O sofrimento era grande.
Mas, nesse caso, o médico comoveu-se porque o paciente não parecia querer
consolo nem compaixão. “Também não parecia muito interessado no alívio do tormento...
Que queria, então? Queria continuar a amar”.
– Até agora – dizia o
padre ao doutor –, tenho levado uma vida sem pena nem glória. A Glória, eu a
espero para depois, no Céu, e sei que é preciso adquiri-la por meio da pena.

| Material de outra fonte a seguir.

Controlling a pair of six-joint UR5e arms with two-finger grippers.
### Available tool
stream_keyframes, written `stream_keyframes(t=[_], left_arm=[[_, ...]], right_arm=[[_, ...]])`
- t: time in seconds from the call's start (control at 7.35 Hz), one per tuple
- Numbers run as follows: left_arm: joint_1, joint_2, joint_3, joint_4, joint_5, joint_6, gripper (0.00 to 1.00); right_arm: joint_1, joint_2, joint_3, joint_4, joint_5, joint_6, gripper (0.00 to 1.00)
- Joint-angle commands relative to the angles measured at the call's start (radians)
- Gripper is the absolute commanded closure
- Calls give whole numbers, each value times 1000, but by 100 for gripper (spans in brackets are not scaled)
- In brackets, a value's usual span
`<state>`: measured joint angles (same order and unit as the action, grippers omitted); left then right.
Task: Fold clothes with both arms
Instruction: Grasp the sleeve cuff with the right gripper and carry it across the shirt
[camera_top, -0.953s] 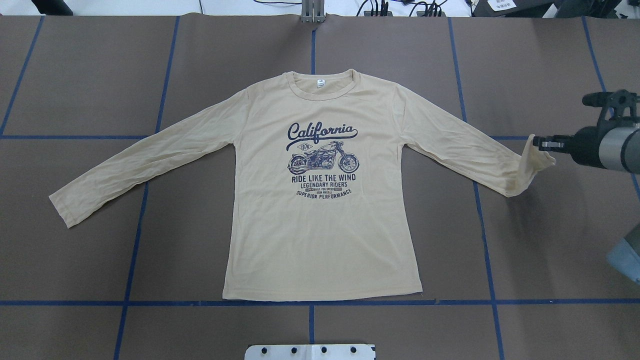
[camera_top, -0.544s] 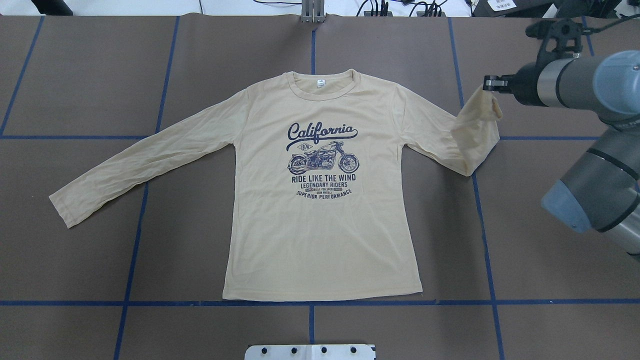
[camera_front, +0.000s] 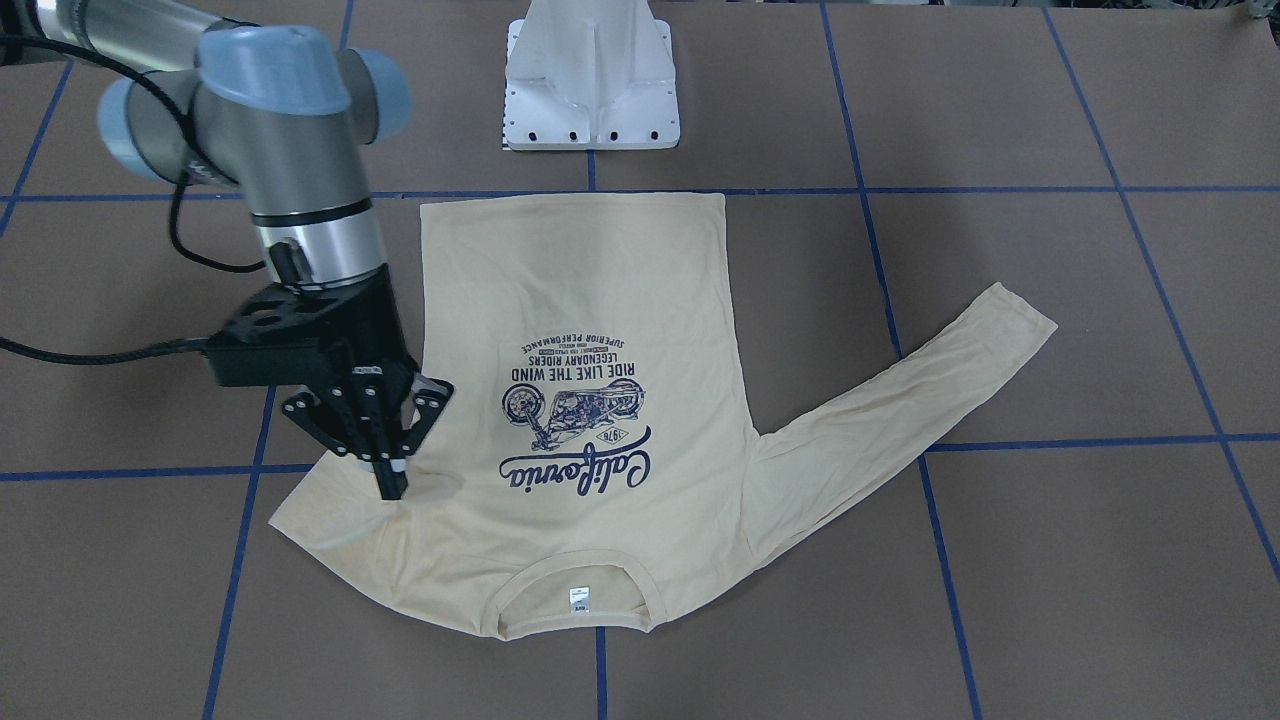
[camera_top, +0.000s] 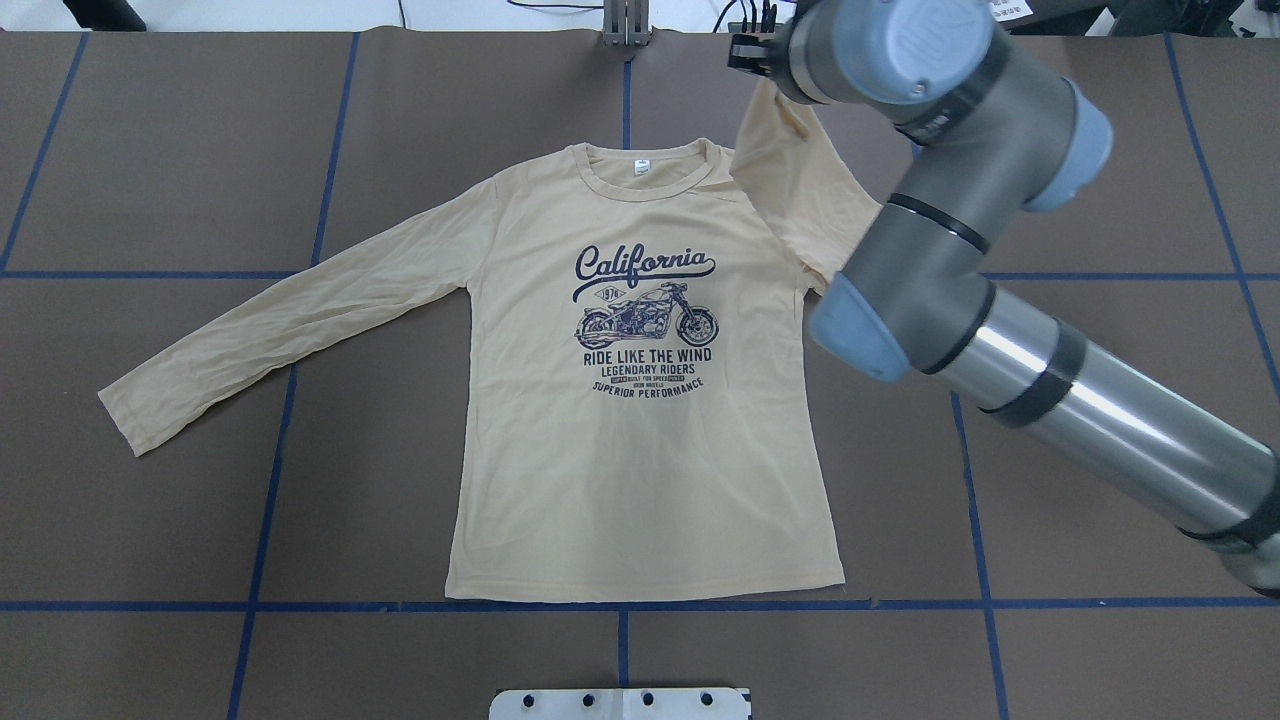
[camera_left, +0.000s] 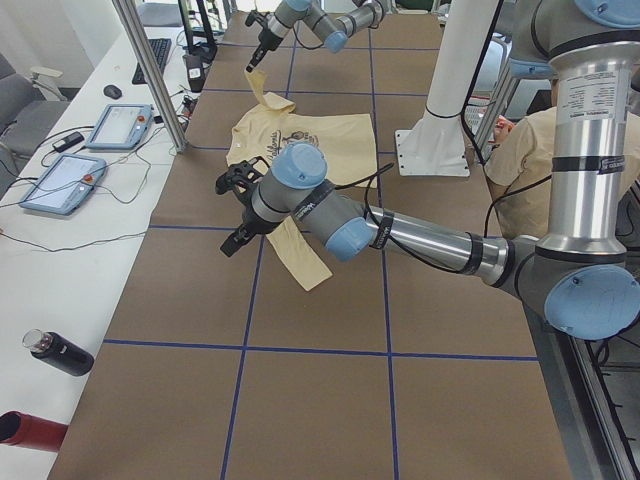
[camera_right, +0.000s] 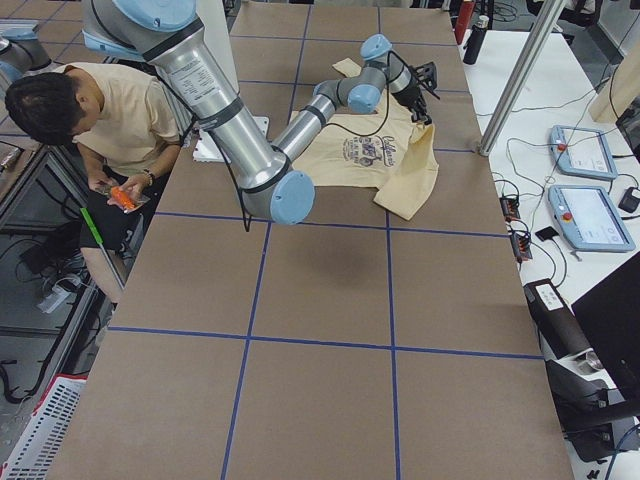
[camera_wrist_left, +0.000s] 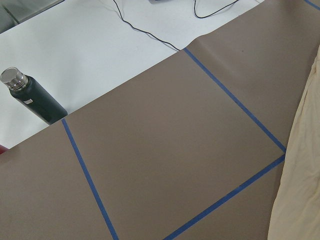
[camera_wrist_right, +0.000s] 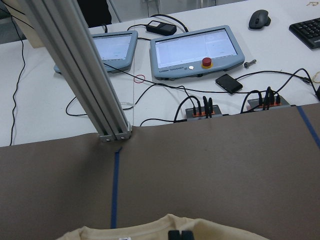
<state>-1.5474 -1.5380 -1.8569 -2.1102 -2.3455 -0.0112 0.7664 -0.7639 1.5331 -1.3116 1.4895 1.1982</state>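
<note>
The cream-yellow shirt (camera_top: 640, 480) lies flat, print up, collar (camera_top: 645, 175) at the far side. Its left sleeve (camera_top: 280, 320) stretches out flat. My right gripper (camera_top: 742, 55) is shut on the cuff of the right sleeve (camera_top: 790, 190), which hangs lifted and doubled back beside the collar. From the front, the right gripper (camera_front: 392, 482) points down over the shirt's shoulder (camera_front: 330, 520). The left gripper (camera_left: 234, 243) shows only in the exterior left view, hovering near the left sleeve's cuff (camera_left: 305, 265); I cannot tell whether it is open or shut.
The white base pedestal (camera_front: 590, 90) stands at the robot's edge of the table. An aluminium post (camera_wrist_right: 75, 65), control tablets (camera_wrist_right: 195, 50) and cables line the far edge. A black bottle (camera_wrist_left: 32, 95) lies past the left end. A person (camera_right: 110, 110) sits behind the robot.
The right gripper has carried the right sleeve's cuff up and leftward, from out at the right to beside the collar. The sleeve now doubles back toward the shoulder.
</note>
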Motion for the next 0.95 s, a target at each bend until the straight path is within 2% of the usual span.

Recebi com gratidão o fato de Deus me ter enviado no final da vida a minha
cruz; estava até desejando ter uma para poder carregá-la. Bendigo a Deus todos
os dias por ter-se lembrado de mim no final, quando já me resta muito pouco
tempo de vida e parecia ter perdido qualquer oportunidade de ganhar alguns
méritos. Mas estou notando que agora, no confessionário, na direção espiritual,
não sinto as coisas como antes, como ao longo de toda a minha vida, com
entusiasmo por ajudar, com esse carinho espontâneo cheio de ansiedade, de
necessidade de aliviar os que recorrem a mim.
Consigo dar conselhos
porque o cérebro funciona, mas não os sinto com o coração, e isso soa-me a nota
falsa, artificial, e não posso consolar os meus fiéis como antes. Nunca me tinha
acontecido isto; tem que ser uma doença. É o que lhe peço que me cure. O resto
irá passando com o tempo, e, se não, louvado seja Deus!
Esta história que parecia
começar tão mal, termina tão bem! É mais um clarão sobre a virtude da
paciência. Aquele padre zeloso, desprendido e humilde, sentia-se muito doído e
confuso, não por estar doente, mas porque a doença lhe tornava difícil manter a
vibração do amor e transmitir conforto e alegria.
Não é preciso aduzir mais
exemplos para sentir, como um desafio, uma pergunta que se dirige a cada um de
nós: Quando nos decidiremos a amar? Quando resolveremos, enfim, esquecer-nos de
nós mesmos, ser generosos e viver para dar, para edificar? No dia em que formos
capazes de começar a viver assim, estaremos começando a levantar o véu que nos
encobre a pedra preciosa da paciência.